** WORK INSTRUCTION **
This task calls for copying each line below that contains "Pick".

Records excerpted from a collection
=-=-=-=-=

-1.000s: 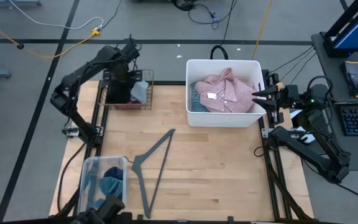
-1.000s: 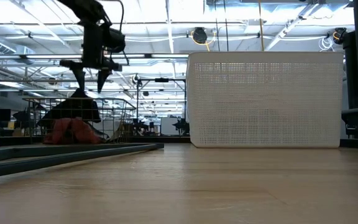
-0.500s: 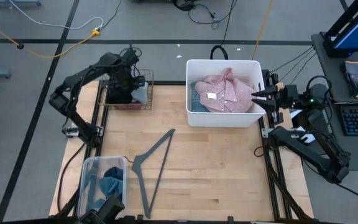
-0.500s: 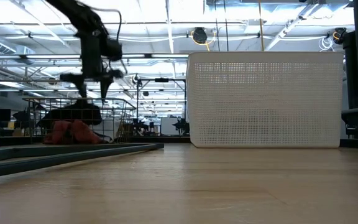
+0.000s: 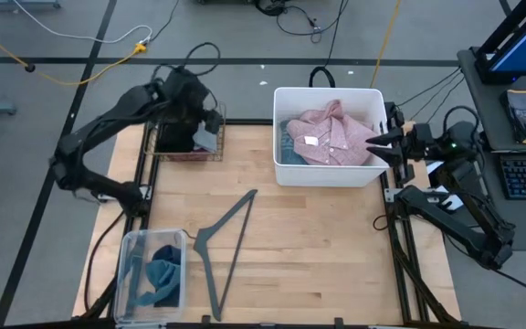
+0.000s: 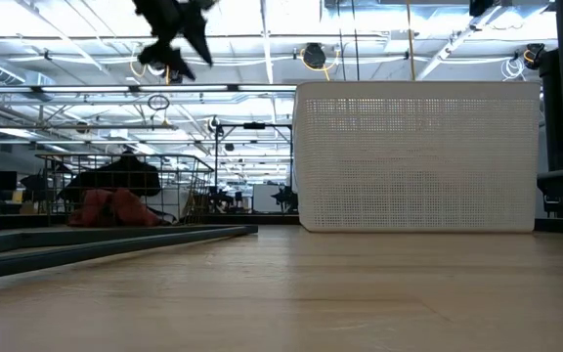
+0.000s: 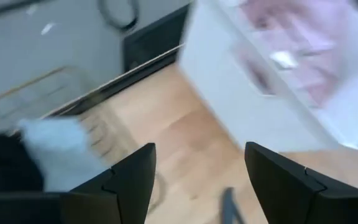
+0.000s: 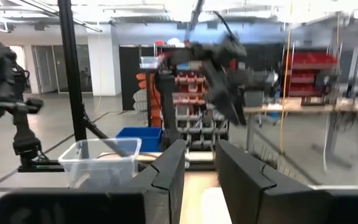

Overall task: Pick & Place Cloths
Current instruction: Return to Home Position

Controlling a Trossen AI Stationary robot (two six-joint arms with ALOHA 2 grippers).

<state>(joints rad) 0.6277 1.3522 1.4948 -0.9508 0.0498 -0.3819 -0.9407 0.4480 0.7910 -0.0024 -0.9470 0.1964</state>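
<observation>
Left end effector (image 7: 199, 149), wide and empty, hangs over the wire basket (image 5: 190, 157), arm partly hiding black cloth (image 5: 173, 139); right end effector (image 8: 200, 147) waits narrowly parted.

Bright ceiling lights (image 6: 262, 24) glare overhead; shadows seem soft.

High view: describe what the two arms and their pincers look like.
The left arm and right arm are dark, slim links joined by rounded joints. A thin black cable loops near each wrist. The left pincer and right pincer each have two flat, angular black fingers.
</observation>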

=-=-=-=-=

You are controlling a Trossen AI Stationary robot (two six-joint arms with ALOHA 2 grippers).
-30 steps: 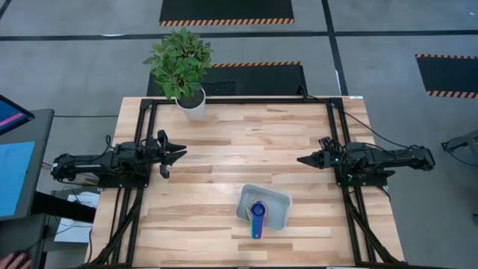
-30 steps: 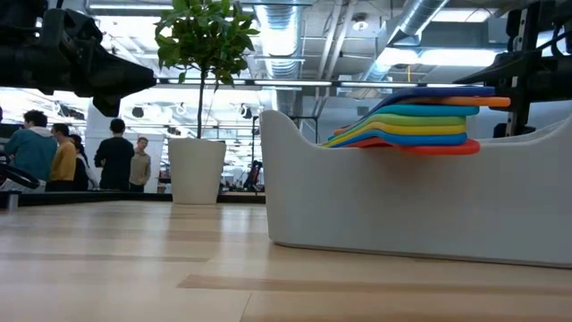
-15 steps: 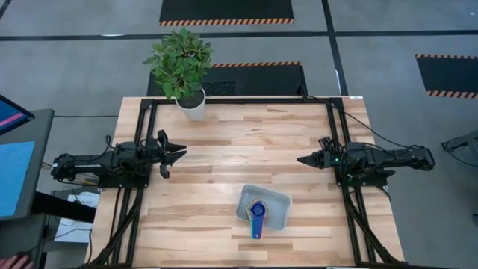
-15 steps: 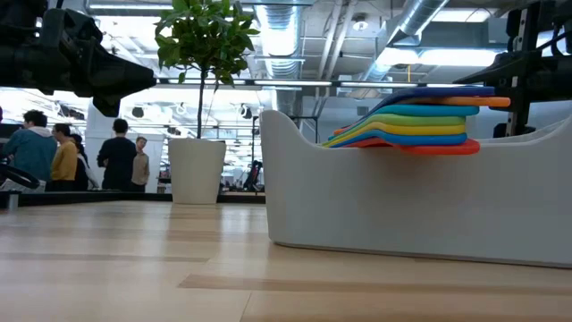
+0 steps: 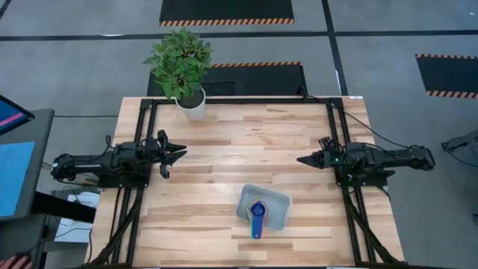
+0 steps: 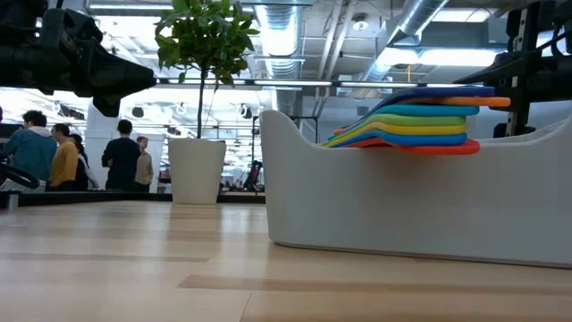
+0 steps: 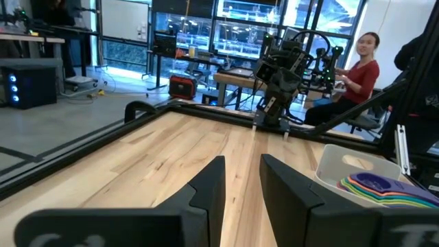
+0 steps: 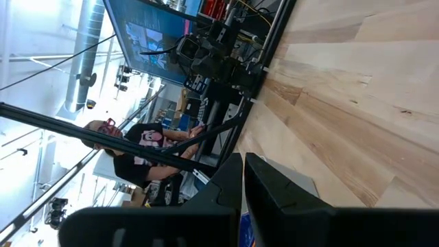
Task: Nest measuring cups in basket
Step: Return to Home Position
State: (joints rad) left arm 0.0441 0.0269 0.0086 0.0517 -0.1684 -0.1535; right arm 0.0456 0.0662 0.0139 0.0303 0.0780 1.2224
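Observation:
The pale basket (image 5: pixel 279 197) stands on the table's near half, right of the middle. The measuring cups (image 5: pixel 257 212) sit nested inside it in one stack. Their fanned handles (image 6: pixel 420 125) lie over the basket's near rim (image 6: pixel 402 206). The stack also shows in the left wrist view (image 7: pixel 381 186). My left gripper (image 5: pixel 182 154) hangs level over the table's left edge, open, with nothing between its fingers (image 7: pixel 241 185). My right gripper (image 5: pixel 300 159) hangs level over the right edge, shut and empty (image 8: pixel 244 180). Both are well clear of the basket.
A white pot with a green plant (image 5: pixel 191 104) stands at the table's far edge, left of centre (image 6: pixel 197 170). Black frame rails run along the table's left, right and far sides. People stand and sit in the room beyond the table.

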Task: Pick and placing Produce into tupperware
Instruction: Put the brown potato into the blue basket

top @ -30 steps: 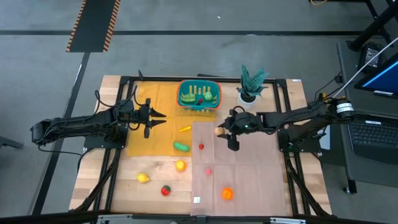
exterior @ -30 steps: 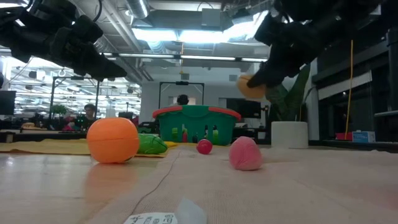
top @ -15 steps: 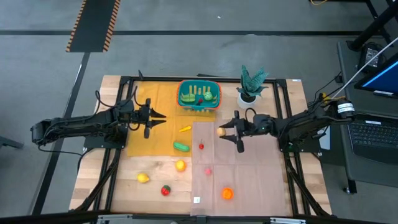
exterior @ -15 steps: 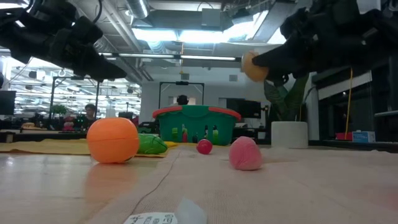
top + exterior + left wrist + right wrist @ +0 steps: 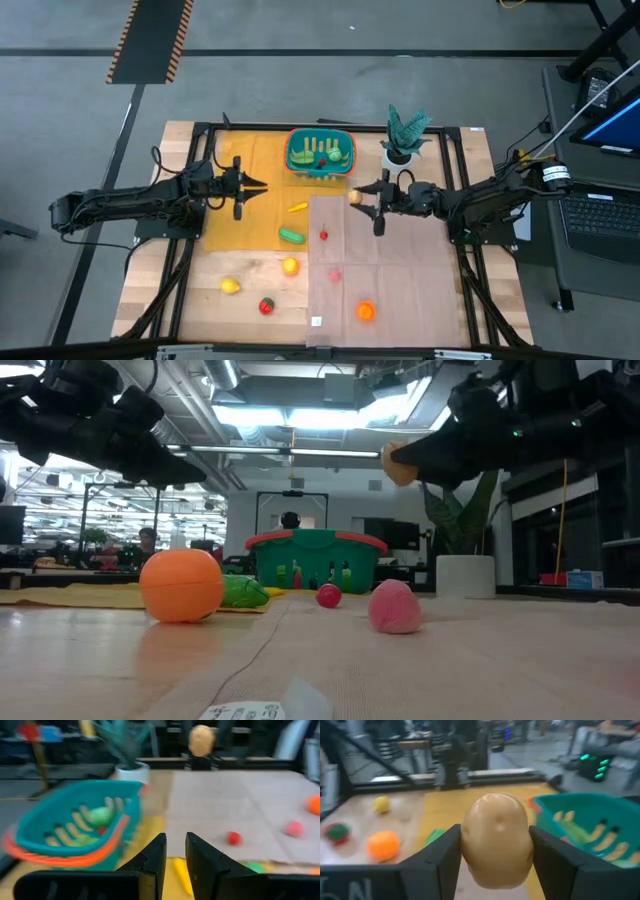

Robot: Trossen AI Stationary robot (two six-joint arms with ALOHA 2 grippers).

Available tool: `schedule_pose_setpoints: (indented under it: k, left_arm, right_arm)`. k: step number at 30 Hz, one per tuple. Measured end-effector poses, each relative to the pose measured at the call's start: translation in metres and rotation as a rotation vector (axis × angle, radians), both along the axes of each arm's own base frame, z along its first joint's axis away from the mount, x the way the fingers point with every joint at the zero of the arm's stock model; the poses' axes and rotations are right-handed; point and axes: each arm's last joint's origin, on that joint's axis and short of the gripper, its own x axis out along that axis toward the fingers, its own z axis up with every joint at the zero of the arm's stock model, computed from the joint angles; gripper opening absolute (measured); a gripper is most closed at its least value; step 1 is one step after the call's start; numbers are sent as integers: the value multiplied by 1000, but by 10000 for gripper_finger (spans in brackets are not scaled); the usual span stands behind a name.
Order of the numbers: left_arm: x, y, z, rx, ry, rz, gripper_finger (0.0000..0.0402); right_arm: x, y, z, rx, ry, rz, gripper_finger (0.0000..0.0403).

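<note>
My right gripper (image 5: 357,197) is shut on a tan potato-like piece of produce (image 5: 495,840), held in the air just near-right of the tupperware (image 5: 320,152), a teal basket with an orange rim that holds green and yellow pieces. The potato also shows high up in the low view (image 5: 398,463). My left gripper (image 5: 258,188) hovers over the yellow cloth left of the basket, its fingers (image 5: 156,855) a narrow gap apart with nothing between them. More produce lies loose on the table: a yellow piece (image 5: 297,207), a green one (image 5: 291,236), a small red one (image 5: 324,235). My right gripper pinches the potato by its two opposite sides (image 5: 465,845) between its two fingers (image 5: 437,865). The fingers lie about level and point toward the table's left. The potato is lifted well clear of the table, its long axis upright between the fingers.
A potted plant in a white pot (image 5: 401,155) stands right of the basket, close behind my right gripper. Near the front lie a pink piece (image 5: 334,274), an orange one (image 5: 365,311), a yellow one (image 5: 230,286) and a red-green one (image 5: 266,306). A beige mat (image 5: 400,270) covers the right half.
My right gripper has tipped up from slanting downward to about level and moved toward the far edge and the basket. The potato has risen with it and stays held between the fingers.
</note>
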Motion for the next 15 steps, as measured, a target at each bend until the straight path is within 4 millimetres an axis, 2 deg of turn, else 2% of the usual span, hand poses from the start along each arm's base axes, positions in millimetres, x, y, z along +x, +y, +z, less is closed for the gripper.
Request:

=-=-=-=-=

** YOUR RESPONSE **
Overall task: Pick & Place Cloths
Task: Pick and placing Produce into tupperware

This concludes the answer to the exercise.